What surprised me was the people I already knew in a non-professional friendly capacity, and who helped me out both before and after I bought the place. They were the worst people I dealt with, making situations that were stressful worse, and developments that should've been happy bleak. What's more, there's nothing worse than feeling beholden to people treat you like shit and have no use for music.


A lotta times, I’m not sure that music would’ve been equal to the situations I encountered anyway. There was rarely an opportunity to even try to find comfort in music. That pains me, 'tho circumstances seem to’ve improved, emotionally and musically. Truth be told, I feel as inert as a darkened, dried up eraser that lies at the end of an old pencil—shredding little threads and specks of myself—blunt and rigid enough to be completely pointless. Ha ha. Get it? Pointless. So in interest of letting you laugh yr. ass off at that funny gag—or even better, at the overwrought metaphor wherein it lies, I’ll shut up and get to the music…


The List:


Come to Daddy – Aphex Twin: Containing a lift from "Skull" by the Misfits. Solid noise.


Revolution – Mudhoney: A cover of a Spacemen 3 song.

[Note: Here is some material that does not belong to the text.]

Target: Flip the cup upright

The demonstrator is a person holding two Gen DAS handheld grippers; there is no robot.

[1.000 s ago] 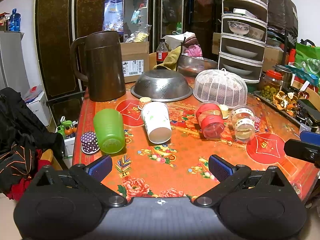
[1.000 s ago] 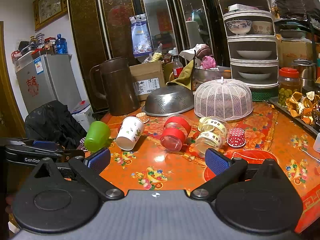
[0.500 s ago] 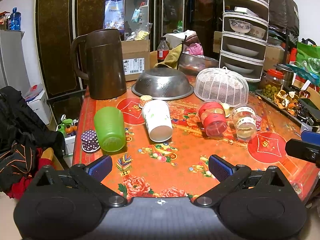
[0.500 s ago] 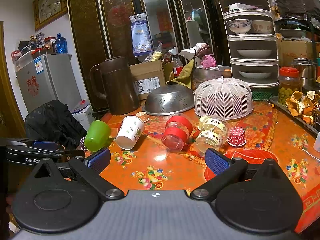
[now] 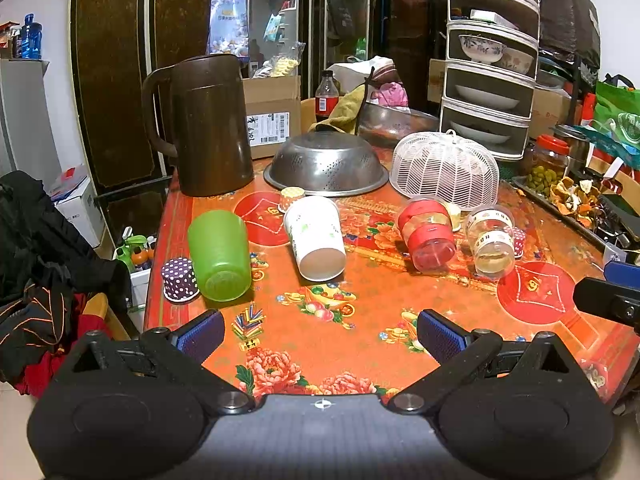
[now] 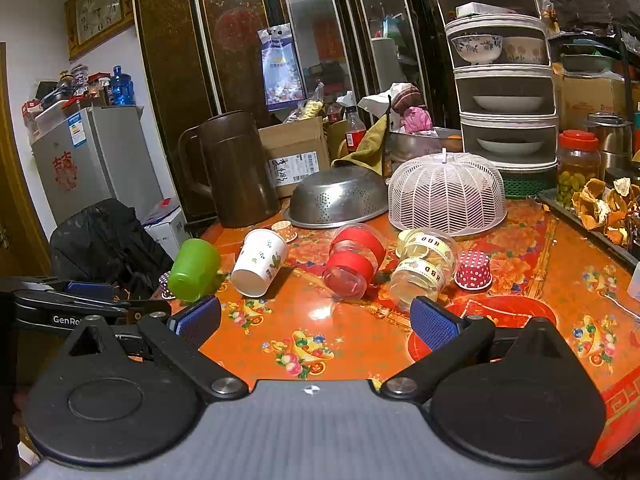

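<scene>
- Cups lying tipped in a row across the surface (image 5: pixel 360 344): green cup (image 5: pixel 219 255) at 10 o'clock, white paper cup (image 5: pixel 316 237) at 12, red-banded cup (image 5: pixel 427 230) and clear taped cup (image 5: pixel 491 236) toward 1–2 o'clock; none upright yet.
- Probably laid sideways, bottoms facing the cameras, so each can be pinched across its wall.
- Left gripper (image 5: pixel 320 330): jaws spread wide, holding nothing, short of the cups.
- Right gripper (image 6: pixel 315 320): likewise wide apart, touching nothing.
</scene>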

It was recorded as part of a split-single. Mudhoney, predictably, took this as an opportunity to poke fun at Spacemen 3’s reputation as junkies. The gag did not go over well w/ Sonic Boom of Spacemen 3.


Che – Suicide: Speaking of covers... Last year’s playlist included Spacemen 3 covering “Che...”


Chittam Irangaayo – The Ruins: No covers here—‘tho the Ruins do play a wicked Black Sabbath medley. One night, this song came on the iPod when it was on random play. I was walking home, alone, and...


Pro Life – Bill Hicks: Bill Hicks has influenced what I think and write. This track appeared on the iPod on during the same walk—a very good night for shuffle play as…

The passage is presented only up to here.